Electricity prices have risen significantly over the past few years. But the good news is that many people are now talking about prices having peaked and are now potentially trending downwards.
AGL has recently announced that NSW, QLD and SA residential and SME customers will receive a decrease in their electricity prices from 1 July 2018. Victorian prices are generally reset in January rather than mid-year.
So why are electricity prices now decreasing (and why had they increased so much before now)?
At a high level, network charges represent around half of the bill with the other half being comprised of wholesale energy and retailer costs; and government scheme costs (such as the Renewable Energy Target).
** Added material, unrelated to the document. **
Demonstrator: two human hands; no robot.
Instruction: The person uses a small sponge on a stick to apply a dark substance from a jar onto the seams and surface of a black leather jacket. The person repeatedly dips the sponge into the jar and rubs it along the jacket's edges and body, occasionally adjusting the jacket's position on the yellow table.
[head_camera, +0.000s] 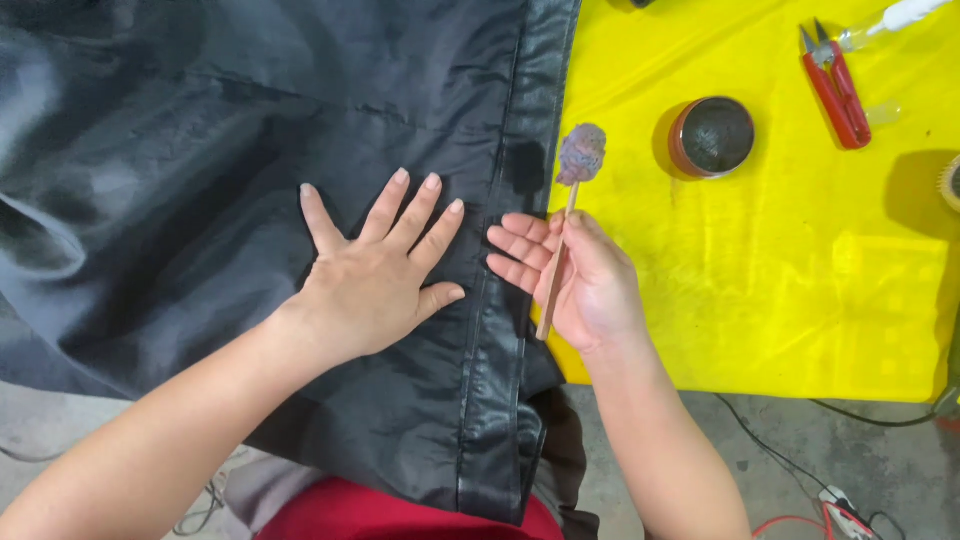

Transmission and distribution networks transmit the power generated to our homes and businesses. Networks are regulated monopolies. The Australian Energy Regulator regulates the prices charged by networks. There has been a significant increase in network charges over the past ten years. These price increases have been driven by forecasts of increased peak demand; increased reliability standards; and replacement of ageing infrastructure. There are strong arguments for examining whether network asset bases may need to be reviewed in the future as more consumers install embedded generation (such as solar PV and batteries) and use of the network declines. You can read more about my thoughts on these issues in a paper I had published in Economic Papers. The Grattan Institute and Professor Paul Simshauser of Griffith University have also published papers on this topic.
Green scheme costs
Over time, there have been two factors at play in relation to green scheme costs. Firstly, the cost of technology has declined. In fact, wind is now the cheapest form of energy in Australia today when accounting for both fixed and variable costs. But, the proportion of renewable energy required in the system has continued to increase. When combined these factors have resulted in an increase in green scheme costs in 2018.
Wholesale energy costs
The other major component of the energy supply chain is the production and retailing of electricity. In the wholesale electricity market, generators bid the quantity of electricity they are willing to supply and the price they want to receive for each dispatch interval (each interval is five minutes in length). Generators are dispatched by the Australian Energy Market Operator (AEMO) in price order from lowest to highest up to the level required to match demand. All dispatched generators receive the market-clearing price in their region, which is the price of the final dispatched generator. The specific bids made by each generator are a combination of several factors including their short-run operating costs and plant technology. The suitability of different technologies for different types of demand is discussed in an earlier blog post.
The wholesale market can be very volatile. Prices can increase rapidly from around $50-100 per megawatt-hour (MWh) to $14,000 per MWh in half an hour. As a result of this price volatility, a prudent retailer will enter into forward contracts with generators to ensure their customers can be offered a stable price. Essentially, retailers and generators seek to reduce their exposure to price volatility by entering into these financial contracts.
Wholesale prices rose substantially in 2016 and 2017 due to the closure of power stations with insufficient notice for new capacity to be built. This is shown in the graph below. But markets with higher prices generally spur on new investment. And that is what has happened in the NEM. Several thousand megawatts of new capacity are under construction. In fact, AGL is developing new gas-fired infrastructure in SA and NSW, and new renewables such as the Coopers Gap and Silverton wind farms in QLD and NSW respectively. These projects alone are adding more than 1,000 MW of capacity and involve billions of dollars of investment.
As a result of this new supply continuing to come into the market, forward electricity prices have moderated and these cost reductions are the primary reason overall electricity prices are now declining.
Summary and the importance of retail competition
A final observation about energy prices is to emphasise the importance of competition. The Australian Energy Market Commission recently noted there are 22 retail electricity businesses in New South Wales and that consumers who shop around can save around 21 per cent or $309 per annum on their electricity bills. The Energy Made Easy website is a great way of comparing offers in the market. There are significant benefits available through a deregulated market.